EDIT: OK, I misinterpreted ANKU's question and had a bowl shape in mind whereas he had an upturned bowl in mind. This changes the energy equation to

$$ mgR = \frac{1}{2}mR^2\dot{\theta}^2 + m g R (\sin \theta) \; .$$

I measure the angle from the horizontal here. After similar manipulations as below, I get

$$ T = \sqrt{\frac{R}{2g}} \int_0^{\pi/2} \frac{d\theta}{\sqrt{1-\sin\theta}}$$

which is indeed a divergent integral. However, this does not mean that the motion is irreversible. The reverse motion starts from the top of the hill, but the top of the hill is an equilibrium point, albeit an unstable one, which implies that it takes an infinite amount of time to roll down the hill.

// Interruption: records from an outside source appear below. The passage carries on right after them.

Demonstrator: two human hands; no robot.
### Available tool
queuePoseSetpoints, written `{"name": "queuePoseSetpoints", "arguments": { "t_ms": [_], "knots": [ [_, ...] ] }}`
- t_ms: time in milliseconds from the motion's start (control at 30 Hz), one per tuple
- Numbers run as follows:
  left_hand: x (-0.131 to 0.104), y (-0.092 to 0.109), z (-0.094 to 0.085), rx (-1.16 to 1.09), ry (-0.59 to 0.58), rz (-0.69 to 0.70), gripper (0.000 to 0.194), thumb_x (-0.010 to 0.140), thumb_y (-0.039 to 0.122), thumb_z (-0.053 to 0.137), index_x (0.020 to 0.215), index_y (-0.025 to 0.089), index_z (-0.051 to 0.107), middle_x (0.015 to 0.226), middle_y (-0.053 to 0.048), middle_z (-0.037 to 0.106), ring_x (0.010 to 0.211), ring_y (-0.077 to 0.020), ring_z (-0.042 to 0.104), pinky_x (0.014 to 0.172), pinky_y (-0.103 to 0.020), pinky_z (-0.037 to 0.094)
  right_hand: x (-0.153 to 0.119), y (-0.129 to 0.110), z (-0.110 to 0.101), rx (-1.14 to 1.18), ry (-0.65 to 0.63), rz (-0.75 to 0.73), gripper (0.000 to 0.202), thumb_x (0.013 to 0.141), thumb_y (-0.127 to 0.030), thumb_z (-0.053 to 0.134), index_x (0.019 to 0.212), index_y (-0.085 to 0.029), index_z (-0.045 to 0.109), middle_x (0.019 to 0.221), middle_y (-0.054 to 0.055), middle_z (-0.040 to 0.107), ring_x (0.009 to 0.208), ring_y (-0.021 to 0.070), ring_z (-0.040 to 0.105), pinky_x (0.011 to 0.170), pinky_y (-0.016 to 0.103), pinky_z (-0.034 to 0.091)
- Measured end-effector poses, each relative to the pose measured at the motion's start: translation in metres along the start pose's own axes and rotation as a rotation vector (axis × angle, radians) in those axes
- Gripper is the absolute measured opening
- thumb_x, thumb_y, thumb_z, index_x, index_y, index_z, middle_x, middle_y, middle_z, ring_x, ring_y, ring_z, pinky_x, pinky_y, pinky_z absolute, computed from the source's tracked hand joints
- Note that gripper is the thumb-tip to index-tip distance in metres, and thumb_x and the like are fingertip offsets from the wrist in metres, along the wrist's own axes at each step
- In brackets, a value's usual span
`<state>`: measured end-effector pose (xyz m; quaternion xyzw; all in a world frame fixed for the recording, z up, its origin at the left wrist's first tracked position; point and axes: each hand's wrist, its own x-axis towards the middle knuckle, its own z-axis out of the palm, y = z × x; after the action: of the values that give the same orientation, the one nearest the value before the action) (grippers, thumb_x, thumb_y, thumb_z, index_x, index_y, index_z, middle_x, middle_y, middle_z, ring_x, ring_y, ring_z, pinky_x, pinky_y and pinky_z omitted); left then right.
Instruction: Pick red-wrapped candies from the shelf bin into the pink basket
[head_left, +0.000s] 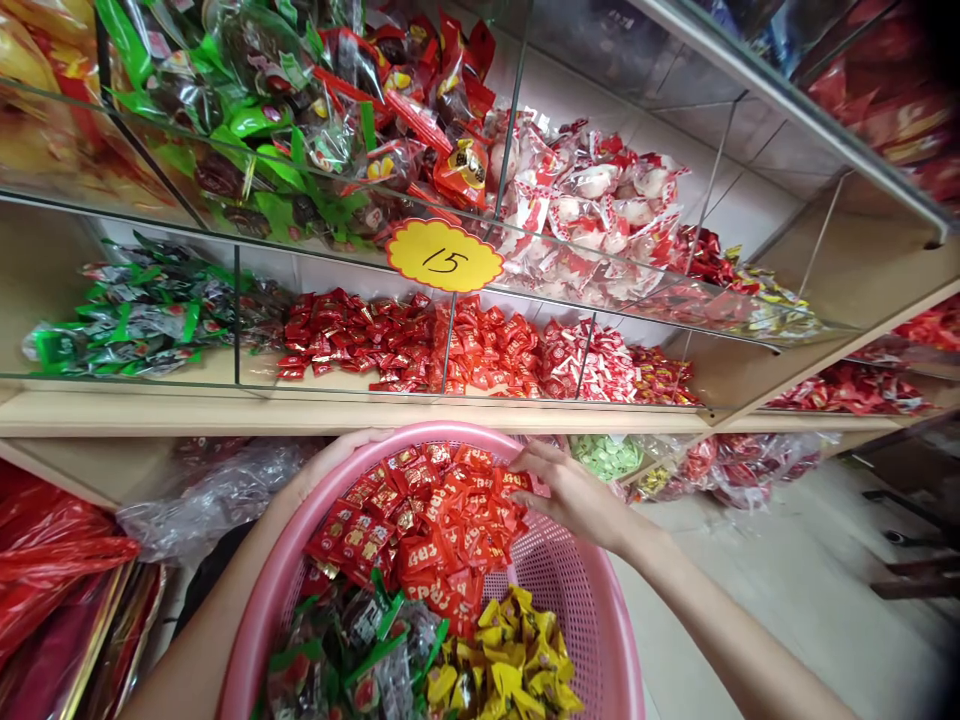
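A round pink plastic basket (436, 432) with perforated walls stands below the shelf. My left hand (335, 459) is closed on its far left rim, its fingertips partly hidden behind it. My right hand (564, 487) reaches over the right rim, fingers apart and bent at the edge of the orange-red candy packets (469, 520). Dark red and gold candy packets (360, 535) lie to their left. Nearer me in the basket are green-and-clear wrapped candies (367, 650) and yellow wrapped candies (510, 660). Perforated wall shows at the right inside.
Ahead, a glass-fronted wooden shelf (225, 412) holds divided wrapped candies, including red packets (487, 345) and green packets (150, 310). A yellow tag (444, 255) reads 15. Plastic bags (217, 500) lie under the shelf. A red bag (52, 560) is at left; tiled floor (720, 590) at right.
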<state>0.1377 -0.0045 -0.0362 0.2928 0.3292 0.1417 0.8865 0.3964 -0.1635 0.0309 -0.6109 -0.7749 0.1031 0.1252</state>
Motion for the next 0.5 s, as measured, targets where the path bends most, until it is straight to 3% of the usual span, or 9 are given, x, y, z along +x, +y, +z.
{"name": "queuePoseSetpoints", "arguments": {
  "t_ms": [267, 500],
  "knots": [
    [0.000, -0.003, -0.004, -0.001, 0.005, -0.040, 0.024, 0.073, 0.028, 0.058, 0.088, 0.010, 0.065, 0.077, -0.011, 0.071, 0.068, -0.0254, 0.067, 0.070, -0.034, 0.052, 0.006, -0.005, 0.001, -0.042, -0.041, -0.007, 0.026, 0.082, -0.029, 0.052, 0.107, -0.020, 0.056, 0.101, 0.008, 0.056, 0.092, 0.0198, 0.054, 0.078, 0.034, 0.042],
    [-0.003, -0.002, -0.006, 0.012, -0.006, -0.050, 0.025, 0.077, 0.028, 0.054, 0.085, 0.007, 0.064, 0.070, -0.007, 0.071, 0.065, -0.0220, 0.066, 0.066, -0.028, 0.050, 0.013, -0.005, 0.006, -0.038, -0.081, -0.033, 0.028, 0.083, -0.034, 0.049, 0.107, -0.020, 0.055, 0.097, 0.008, 0.056, 0.090, 0.0197, 0.054, 0.077, 0.034, 0.044]
  ]
}}
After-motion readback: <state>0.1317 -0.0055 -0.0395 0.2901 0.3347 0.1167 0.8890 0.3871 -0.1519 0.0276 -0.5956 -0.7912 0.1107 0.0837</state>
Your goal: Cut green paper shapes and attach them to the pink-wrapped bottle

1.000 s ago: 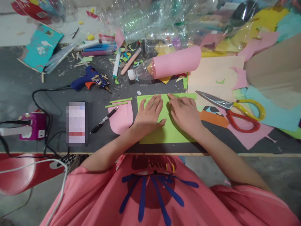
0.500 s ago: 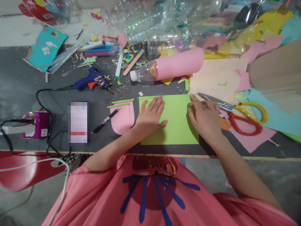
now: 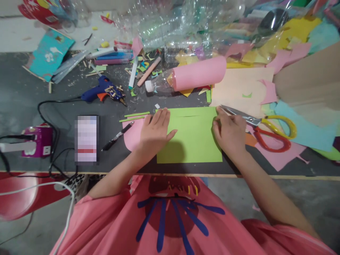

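Note:
A light-green sheet of paper (image 3: 195, 138) lies flat on the dark table in front of me, with a thin dark line near its upper edge. My left hand (image 3: 155, 129) rests palm down, fingers stretched, over the sheet's left edge and part of a pink paper piece (image 3: 130, 139). At the upper right corner, my right hand (image 3: 230, 129) has curled fingers gripping the sheet's edge. Scissors (image 3: 259, 122) with yellow and red handles lie just right of that hand. Two thin green strips (image 3: 134, 116) and a black pen (image 3: 117, 137) are on the left.
A bottle wrapped in pink paper (image 3: 199, 73) lies behind the sheet. Further left are a blue glue gun (image 3: 103, 90), a phone (image 3: 86, 139) and a purple box (image 3: 38, 141) with cables. Markers, paper scraps and clear plastic bottles (image 3: 180, 21) crowd the back.
My left hand has slid left across the green sheet to its left edge, uncovering the dark line near the top. The right hand stays at the upper right corner.

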A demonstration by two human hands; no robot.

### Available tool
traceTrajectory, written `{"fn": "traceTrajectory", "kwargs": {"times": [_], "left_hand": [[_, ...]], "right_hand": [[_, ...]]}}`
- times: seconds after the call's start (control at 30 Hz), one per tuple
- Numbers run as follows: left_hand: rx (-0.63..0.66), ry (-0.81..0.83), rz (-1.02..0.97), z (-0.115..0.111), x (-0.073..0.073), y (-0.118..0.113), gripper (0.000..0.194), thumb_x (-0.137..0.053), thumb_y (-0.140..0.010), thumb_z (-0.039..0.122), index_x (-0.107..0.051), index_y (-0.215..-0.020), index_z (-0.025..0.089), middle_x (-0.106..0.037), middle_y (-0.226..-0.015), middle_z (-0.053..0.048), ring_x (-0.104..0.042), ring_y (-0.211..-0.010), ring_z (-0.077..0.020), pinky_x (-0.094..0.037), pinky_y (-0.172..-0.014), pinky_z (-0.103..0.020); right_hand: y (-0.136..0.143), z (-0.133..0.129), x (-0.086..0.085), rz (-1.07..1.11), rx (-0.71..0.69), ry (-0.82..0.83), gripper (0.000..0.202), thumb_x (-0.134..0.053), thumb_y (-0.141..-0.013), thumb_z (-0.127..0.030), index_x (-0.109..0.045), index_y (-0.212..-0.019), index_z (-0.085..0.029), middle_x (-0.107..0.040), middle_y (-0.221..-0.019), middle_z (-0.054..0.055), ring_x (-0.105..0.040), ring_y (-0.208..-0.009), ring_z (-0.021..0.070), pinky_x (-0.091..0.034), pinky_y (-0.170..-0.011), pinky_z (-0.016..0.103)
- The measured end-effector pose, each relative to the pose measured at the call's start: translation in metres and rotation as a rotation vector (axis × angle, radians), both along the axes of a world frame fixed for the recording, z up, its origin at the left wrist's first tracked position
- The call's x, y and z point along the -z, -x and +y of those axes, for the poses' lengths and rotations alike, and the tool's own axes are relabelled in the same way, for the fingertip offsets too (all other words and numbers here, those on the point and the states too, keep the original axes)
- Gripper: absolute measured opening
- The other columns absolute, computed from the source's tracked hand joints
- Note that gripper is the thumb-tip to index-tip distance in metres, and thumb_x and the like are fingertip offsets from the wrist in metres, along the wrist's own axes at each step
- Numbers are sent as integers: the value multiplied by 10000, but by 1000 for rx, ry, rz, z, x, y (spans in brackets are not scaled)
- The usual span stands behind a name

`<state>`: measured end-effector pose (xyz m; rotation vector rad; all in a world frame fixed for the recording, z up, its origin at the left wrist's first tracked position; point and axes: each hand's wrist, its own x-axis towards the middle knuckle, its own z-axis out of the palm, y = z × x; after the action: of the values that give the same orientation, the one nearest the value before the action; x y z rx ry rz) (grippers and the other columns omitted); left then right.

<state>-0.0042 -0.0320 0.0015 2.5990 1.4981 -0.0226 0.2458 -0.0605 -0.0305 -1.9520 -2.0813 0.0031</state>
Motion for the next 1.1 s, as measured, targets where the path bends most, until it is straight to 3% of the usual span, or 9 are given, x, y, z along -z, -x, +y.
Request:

From conservation of energy, you can write down the following formula:

$$ mgR = \frac{1}{2}mR^2\dot{\theta}^2 + m g R (1-\cos \theta) \; .$$

The left hand side represents the potential energy at the top of your semi-circular hill, the right hand side the total energy at any point of the trajectory. (Angle measured from the vertical.)

Rearranging, you can write this as

$$ \frac{2 g \cos \theta}{R} = \dot{\theta}^2$$

or after some additional work and intergrating

$$ T = \sqrt{\frac{R}{2g}} \int_0^{\pi/2} \frac{d\theta}{\sqrt{\cos\theta}}$$

A quick check with wolframalpha gives a finite number for the right integral. Therefore the time it takes for the ball to roll up the hill is finite.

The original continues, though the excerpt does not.